100 yıllık Cumhuriyet tarihi boyunca Kürtlere hep bir rol biçildi.
Bir dönem adına “Kürt Mehmet“ denilerek, Türk’ü ve Türk Vatanını koruması için hep nöbete gönderildi.
Bir dönem “Eşkıya” kelimesiyle tanımlanarak, medenileştirilmesi için toplu katliamlarla terbiye edildi.
Bir dönem “Terörist” unvanı verilerek, „En iyi Kürt ölü Kürt’tür“ sloganıyla kör kurşunlara hedef olarak gösterildi.
Dönemler değişti…
Her dönemin kendine özgü koşullarına göre devleti yöneten farklı kadrolar iş başına geldi.
Kemalist olanlar kışlayı kutsayarak devleti…
Kemalist karşıtıymış gibi görünen muhafazakâr ya da dinciler ise camileri kışlaya dönüştürerek devleti kutsadı…
Sol Kemalistler ise, kimi zaman kışlayla, kimi zaman da camiyle Kürtlere ölümü gösterip sıtmaya razı olmalarını sağladı.
Evet, dönemler değişti…
Her dönemde Kürtlere kan kusturan aktörler tarihin çöplüğüne karıştı.
Ancak „Devlet“ ya da solcu ve kimi Kürtlerin sevdiği adıyla „Cumhuriyet“ dimdik ayakta, Kürtler ise, her dönemde olduğu gibi yine ayaklar altında…
Çünkü Kürtlerin sorunu, dönemsel olarak bu devleti yöneten aktörlerin farklı dünya görüşlerine göre oluşan ve onların iktidarı terk etmeleriyle de son bulan bir sorun değil.
Kürtlerin sorunu ulusal bir sorun, bu sorunun kaynağı ise bizzat devletin kendisi.
Dolayısıyla u sorun Erdoğan’ın 20 yılık iktidarından önce de vardı…
Devletin temeli değişmediği sürece, Hasan Cemal’in deyişiyle bu seçimde Türkler ve de Kürtler bir olup Erdoğan’a „güle güle“ deseler de var olmaya devam edecektir.
Kim bilir, belki daha şiddetli ve de kanlı olarak…
***
Henüz kesinleşmemekle birlikte, 14 Mayıs’ta Türkler ve Kürtler şandık başına gidecekler.

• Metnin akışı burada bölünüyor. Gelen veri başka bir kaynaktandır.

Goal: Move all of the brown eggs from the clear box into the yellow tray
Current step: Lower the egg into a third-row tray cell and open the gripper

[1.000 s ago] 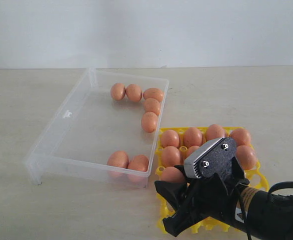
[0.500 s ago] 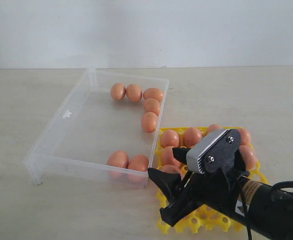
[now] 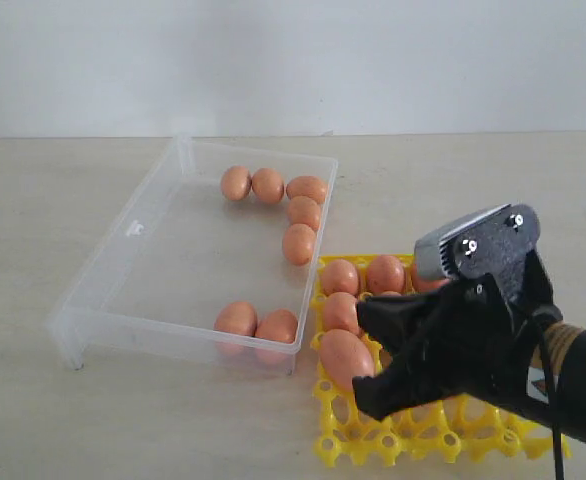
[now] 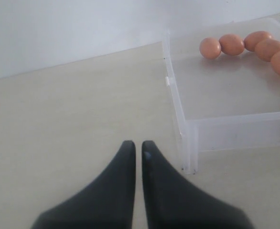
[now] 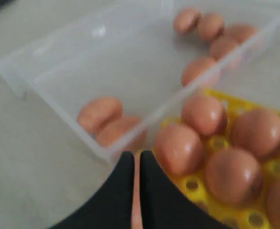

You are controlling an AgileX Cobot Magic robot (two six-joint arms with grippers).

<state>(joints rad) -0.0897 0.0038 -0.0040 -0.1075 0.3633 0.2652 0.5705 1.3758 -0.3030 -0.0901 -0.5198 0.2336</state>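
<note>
Seven brown eggs [image 3: 298,243] lie in the clear box [image 3: 123,238], ten o'clock from the right pincer [image 5: 133,157]. It is pressed together; the left pincer [image 4: 135,145] too.

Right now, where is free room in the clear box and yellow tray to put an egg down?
The clear box is bare from left wall to middle; brown eggs crowd its right wall. The yellow tray has empty nearest cells; eggs fill its far left, the right gripper covers its right.
</note>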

Türkler her seçimde olduğu gibi alternatifler arasından kendi devletlerini yönetecek yöneticileri seçecekler…
Kürtler ise, ya kendilerine reva görülen ölümü tercih edecek ya da ölümden kurtulmanın karşılığı olarak sıtmaya razı olacaklar.
Bunun için iktidar üstlendiği rolü gereği muhalefeti, “terörist Kürtlerle” kol kola girmiş olmakla suçlamakta…
Muhalefet ise, Kürtleri adeta vebalı görerek onlardan uzak durmaya çalışmakta…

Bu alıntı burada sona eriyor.